Pareceu-me ver-lhe um pequeno sobressalto quando me identifiquei mas, serenamente, mandou-me entrar. Contei-lhe, então, de onde vinha e da cena a que assistira e à medida que o ia fazendo a sua cara ia passando por várias fases. Perplexidade, primeiro; horror, depois; a seguir, tristeza. Mas dominou-se. E disse-me que, de facto, tinha estado na festa de anos. Oferecera-lhe um frasco de perfume, enquanto que o namorado lhe dera um quadro e o outro amigo um cordão de prata com um sino. Recordava-se perfeitamente de como ela decidira utilizar logo as ofertas, pendurando o cordão ao pescoço, pondo o perfume e pregando ela própria o quadro na parede. Tinha corrido bem, a festa. Quando acabara e se tinha ido embora, enchera-se de tristeza porque ainda gostava dela e decidira ir ter com uns amigos a uma discoteca. Saíra por volta das três da manhã e tinha vindo deitar-se. Perguntei o nome dos amigos, da discoteca e porque é que tinha ido para lá se estava triste. Deu-me todos os elementos, dizendo que precisamente porque estava triste é que pensara ir ter à discoteca para ver se se distraía.

Deixei-o e antes de fechar a pôr-ta pareceu-me ouvir um soluço.

Dirigi-me a casa do último elemento. O namorado dissera-me que, embora cego, era amigo dela de longa data, sondo como irmãos. Quando abriram a porta, apareceu--me uma senhora dos seus quarenta e tal anos, excessivamente pintada. Era a mãe. O filho não estava. Tinha saído logo de manhã, não sabia para onde. Não, não sabia a que horas é que ele tinha entrado na noite anterior, porque ela fora a uma festa e quando regressara, por volta das duas, já o filho se encontrava a dormir. Pedi-lhe que quando o filho chegasse o fizesse entrar em contacto comigo rapidamente. Ela prometeu e fui-me embora.

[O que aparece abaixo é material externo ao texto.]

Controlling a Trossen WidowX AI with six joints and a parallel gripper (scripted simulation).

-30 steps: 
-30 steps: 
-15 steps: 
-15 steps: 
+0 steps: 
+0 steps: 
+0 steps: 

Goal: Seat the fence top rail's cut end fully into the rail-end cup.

Passei o resto da tarde a confirmar as declarações do ex-namorado. Todas batiam certo. Estava numa situação de impasse. A arma não tinha aparecido, tinha três suspeitos (ou nenhum?), o motivo ainda não o descobrira. Mas a prática já me dissera que a maioria dos problemas se resolvem com muita paciência… e uma boa dose de sorte. Quando regressei ao meu gabinete, já se encontrava à minha espera o que me faltava interrogar. Estava sentado numa cadeira, encostado a uma bengala bastante forte. Tinha aspecto de quem estivera a chorar e quando falou, a voz, que ao princípio era firme e segura, foi perdendo segurança até quase se não ouvir. Pouco mais adiantou a não ser que quando saíra da festa tinha passeado um pouco, depois tinha regressado a casa e que não tinha ideia nenhuma das horas. Agradeci-lhe e mandei-o embora.

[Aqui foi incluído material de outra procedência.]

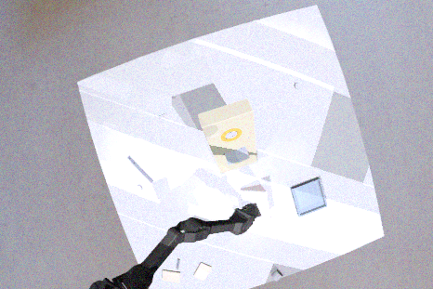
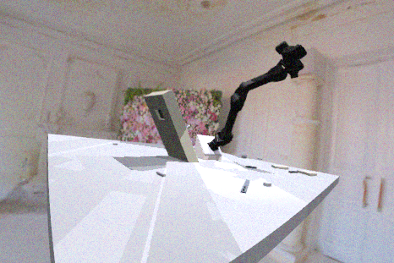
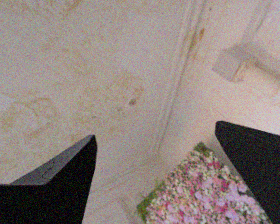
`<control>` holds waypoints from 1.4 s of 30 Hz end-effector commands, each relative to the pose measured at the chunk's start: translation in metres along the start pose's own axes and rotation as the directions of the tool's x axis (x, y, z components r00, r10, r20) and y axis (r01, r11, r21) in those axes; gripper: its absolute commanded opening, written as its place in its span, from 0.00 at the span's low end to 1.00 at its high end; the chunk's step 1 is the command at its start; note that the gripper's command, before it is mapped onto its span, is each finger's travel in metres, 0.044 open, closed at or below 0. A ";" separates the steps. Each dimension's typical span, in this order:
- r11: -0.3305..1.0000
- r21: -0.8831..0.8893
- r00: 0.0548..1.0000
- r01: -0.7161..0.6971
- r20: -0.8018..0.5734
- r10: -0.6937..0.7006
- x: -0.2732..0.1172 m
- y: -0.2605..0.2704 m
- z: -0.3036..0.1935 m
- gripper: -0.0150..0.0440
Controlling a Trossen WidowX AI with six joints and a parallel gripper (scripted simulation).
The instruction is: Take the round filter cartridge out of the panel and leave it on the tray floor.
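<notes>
Cartridge (image 1: 231, 135) still seated in the cream service panel (image 1: 242, 117), near the middle of the desk (image 1: 139, 98); from the top view it reads as a round disc with a yellow ring, flush with the tilted panel face. Slots too small to make out. Exterior view shows the panel as a leaning slab, cartridge face turned away from that camera.

Gripper (image 3: 156, 150) is spread wide with nothing between the fingers; the wrist view looks up at ceiling and a flower wall, so it is pointed away from the work. Arm raised high over the desk's near edge, well apart from the panel, touching nothing.

Handling guess: rigid, light, probably smooth plastic. Flush seating means no rim to pinch, so the two slots are the only purchase; one fingertip in each, then pull straight out along the panel's normal. Likely snug fit, may bind if pulled crooked. Round body could roll once released.

Tray (image 1: 308, 196), small square with a dark rim, sits toward the right edge.
</notes>
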State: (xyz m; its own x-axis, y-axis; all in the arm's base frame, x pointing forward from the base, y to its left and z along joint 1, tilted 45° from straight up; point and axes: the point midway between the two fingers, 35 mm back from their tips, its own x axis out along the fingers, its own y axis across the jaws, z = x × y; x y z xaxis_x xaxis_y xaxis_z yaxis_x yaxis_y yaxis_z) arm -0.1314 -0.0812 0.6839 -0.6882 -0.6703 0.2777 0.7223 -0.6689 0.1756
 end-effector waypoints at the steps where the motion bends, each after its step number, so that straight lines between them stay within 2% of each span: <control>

Era já tarde quando regressei a casa e me deitei. Este crime irritava-me, causava-me náuseas. Tinha três suspeitos mas nenhum deles tinha motivos e todos tinham álibi, um porque era cego, outro porque afogara as mágoas numa discoteca e o outro porque se pusera a ver televisão. As imagens misturavam-se em turbilhão no meu cérebro. A jovem cruelmente assassinada… eles a divertirem-se… as prendas… uma mulher toda pintada… os sinos a tocarem na minha cabeça…

Bem aventurado o sono…

Quando acordei estava tão em branco como quando me deitara. Além disso, doía-me a cabeça…

Estava decidido a mais uma vez falar com todos eles. Talvez me tivesse escapado alguma coisa… Mandei-os buscar e fiquei no gabinete à espera.